Эта дикая область считалась в стране грез священной. В определенных местах стояли древние замшелые камни, на которых проступали неразборчивые, выветрившиеся письмена. Сюда охотники несли потроха убитой дичи, рыбаки жертвовали печень щук и сомов, крестьяне приносили сноп колосьев или складывали невысокие пирамиды из яблок и гроздьев винограда. Болото всегда милостиво принимало эти дары и поглощало их. В прежние годы, говорят, сам Патера часто приходил сюда и отваживался в одиночку приближаться по ночам к этим священным местам. Как я узнал, он приносил жертвы «матери-болоту» во имя народа грез и сочетался с ним в таинствах, в которых особое значение имели кровь и половой орган. Он уже давно не появлялся там, и сегодня эти тайны стали достоянием каждого, и все клялись «кровью Патеры» и употребляли эти слова как ругательство — следствия такого кощунства были видны повсеместно. Старый храмовый девиз — «На крови стоит безумие!» — был исполнен. И еще я хочу упомянуть о том, что синеглазое племя по ту сторону реки всегда чуралось подобных обрядов. Вдали от этих мест, среди чахлых кустарников и низкорослого хвойного леса, были вкопаны в землю пестро раскрашенные деревянные столбы. Это тоже были святилища, но другого рода. Там справляли «ночи радости». В период уборки урожая, в урочные вечера, крестьяне приводили туда возы, наполненные сеном и цветами. Землю на добрый метр покрывали пахучим слоем свежего сена. Разводили костер; из бочек, пенясь, лилось молодое вино; празднично разодетые селяне веселились от души.
После веселых историй, игр, танцев и обильного ужина костер постепенно задувало теплым, пахнущим яблоками ветерком.
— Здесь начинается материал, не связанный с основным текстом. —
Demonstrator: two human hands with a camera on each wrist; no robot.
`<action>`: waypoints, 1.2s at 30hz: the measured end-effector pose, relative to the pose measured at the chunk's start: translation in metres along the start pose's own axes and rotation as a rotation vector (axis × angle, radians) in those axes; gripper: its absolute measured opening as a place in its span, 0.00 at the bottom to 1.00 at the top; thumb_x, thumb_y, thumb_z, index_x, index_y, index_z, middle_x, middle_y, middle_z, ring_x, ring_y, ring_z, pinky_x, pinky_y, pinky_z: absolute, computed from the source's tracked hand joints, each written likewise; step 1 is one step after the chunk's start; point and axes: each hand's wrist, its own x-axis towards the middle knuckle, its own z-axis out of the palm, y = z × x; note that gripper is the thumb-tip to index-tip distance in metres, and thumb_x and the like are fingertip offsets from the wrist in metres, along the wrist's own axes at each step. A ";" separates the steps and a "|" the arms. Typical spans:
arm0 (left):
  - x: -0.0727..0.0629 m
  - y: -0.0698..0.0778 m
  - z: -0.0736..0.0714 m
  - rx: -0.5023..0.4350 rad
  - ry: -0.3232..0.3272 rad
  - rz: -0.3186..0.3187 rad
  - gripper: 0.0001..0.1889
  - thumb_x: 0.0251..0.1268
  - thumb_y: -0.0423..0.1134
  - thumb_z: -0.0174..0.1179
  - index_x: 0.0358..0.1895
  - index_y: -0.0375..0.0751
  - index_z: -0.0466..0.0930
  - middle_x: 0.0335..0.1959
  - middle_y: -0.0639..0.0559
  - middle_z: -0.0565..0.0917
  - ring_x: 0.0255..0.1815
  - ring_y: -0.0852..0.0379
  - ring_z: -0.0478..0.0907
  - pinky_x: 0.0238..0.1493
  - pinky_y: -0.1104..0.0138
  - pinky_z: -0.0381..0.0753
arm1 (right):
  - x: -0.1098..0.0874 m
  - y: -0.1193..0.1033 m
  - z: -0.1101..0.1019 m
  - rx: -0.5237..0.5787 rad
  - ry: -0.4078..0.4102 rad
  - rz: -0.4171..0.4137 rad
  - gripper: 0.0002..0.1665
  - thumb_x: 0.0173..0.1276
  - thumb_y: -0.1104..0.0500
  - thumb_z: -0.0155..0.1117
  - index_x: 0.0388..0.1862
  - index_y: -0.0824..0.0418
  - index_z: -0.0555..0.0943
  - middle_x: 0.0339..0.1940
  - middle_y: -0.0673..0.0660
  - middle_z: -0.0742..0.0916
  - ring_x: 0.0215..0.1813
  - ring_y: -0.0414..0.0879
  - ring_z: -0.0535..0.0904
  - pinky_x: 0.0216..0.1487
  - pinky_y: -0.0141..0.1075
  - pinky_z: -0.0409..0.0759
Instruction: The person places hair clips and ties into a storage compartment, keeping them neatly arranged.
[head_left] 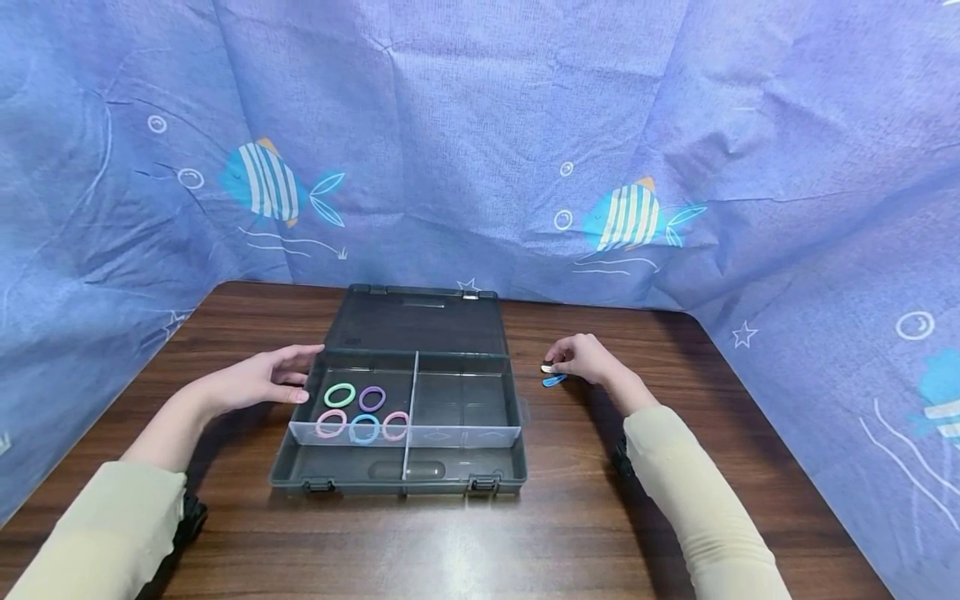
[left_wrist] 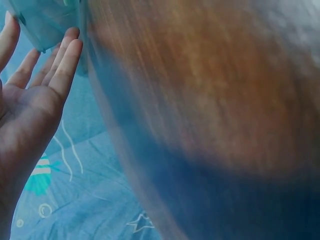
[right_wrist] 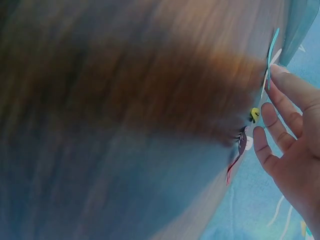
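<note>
My right hand [head_left: 587,358] is low over the table, right of the box, pinching a small whitish hair clip [head_left: 546,368] between thumb and fingers. A blue hair clip [head_left: 554,381] lies just below the fingertips. Along the left side of a grey see-through divided box [head_left: 352,485] is my left hand [head_left: 258,382], fingers loosely extended and fingertips right at the wall. Inside the box's back left compartment are several hair ties, among them a green one [head_left: 340,385], a purple one [head_left: 372,388] and a blue one [head_left: 364,440].
The box's lid [head_left: 427,321] lies folded back behind it. A whitish divider [head_left: 465,437] crosses the box. Past my right fingers, the right wrist view shows a yellow item [right_wrist: 255,115] and a dark piece [right_wrist: 242,142] with a red strand. A blue fish-print cloth [head_left: 465,167] hangs behind the table.
</note>
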 end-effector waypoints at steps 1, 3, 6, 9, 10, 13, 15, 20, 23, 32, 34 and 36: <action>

Парочки — каждая в своем гнездышке — оставались до утра.
В большом полуразрушенном вокзальном депо воняло как в зверинце. Едкий запах звериного помета — некоторое время тому назад у животных здесь было убежище — смешивался с затхлым духом темной зашламованной воды, стоявшей большими лужами. В сыром, заиленном зале шевелилась фигура, закутанная в плащ с капюшоном: одинокий истопник хлопотливо обстукивал проржавевший старый локомотив. Он внимательно осмотрел все детали и покрыл их обильной смазкой. Затем он снова раздул огонь в топке, и красноватые отблески осветили его потное энергичное лицо: это был Геркулес Белл.
Еще несколько недель назад он обследовал пути и привел в рабочее состояние все стрелочные переводы. Паровоз, вначале непослушный и отчаянно скрежетавший, теперь деловито запыхтел. Белл вывел его из ветхого строения. Следом за ним вылетела парочка вспугнутых сов. С помощью ранее испытанного поворотного круга американцу мало-помалу удалось вывести машину на главный путь. Запаса угля должно было хватить по крайней мере до одной из ближайших промежуточных станций.
Разогревшись от физических усилий, он скинул с себя плащ. Затем подбавил еще угля, бросил взгляд на манометр и рванул рукоятку. Старая колымага медленно пришла в движение.
Поездка была опасной, так как низкая насыпь местами обвалилась. На некоторых участках, где полотно было затоплено болотной водой, высокими фонтанами взлетали брызги, колеса скашивали буйно разросшийся тростник и оставляли за собой длинные килевые волны.
Машинист дышал сернистыми испарениями потревоженной трясины. Далеко в стороне виднелись смутные белесоватые развалины древнеперсидского поселения.
Он раздул такой огонь, что котел грозил взорваться, а топка с примыкающими к ней стальными частями раскалилась докрасна. Локомотив сильно трясло на погнувшихся и проржавевших рельсах. Выпуская густые клубы пара, он проносился мимо покинутых крестьянских дворов, вымерших хуторов, чахлых рощ. Однажды американцу пришлось затормозить, чтобы стащить с рельсов полуобглоданный труп лошади. Затем паровоз снова тронулся, пыхтя и громыхая, и через два часа остановился в открытом поле. Машинист пошуровал в топке, плюнул на раскаленный котел и спрыгнул на насыпь. Некоторое время он торопливо шагал вдоль рельсового пути, а потом скрылся в небольшом распадке, покрытом деревьями-великанами. Сухие вьющиеся растения и низко нависающие ветви мешали ему идти. После получасового перехода он увидел тускло освещенное окно, за которым высилась — казалось, до самого неба — черная стена. Американец твердой рукой распахнул садовую калитку, подкрался к окну и заглянул внутрь.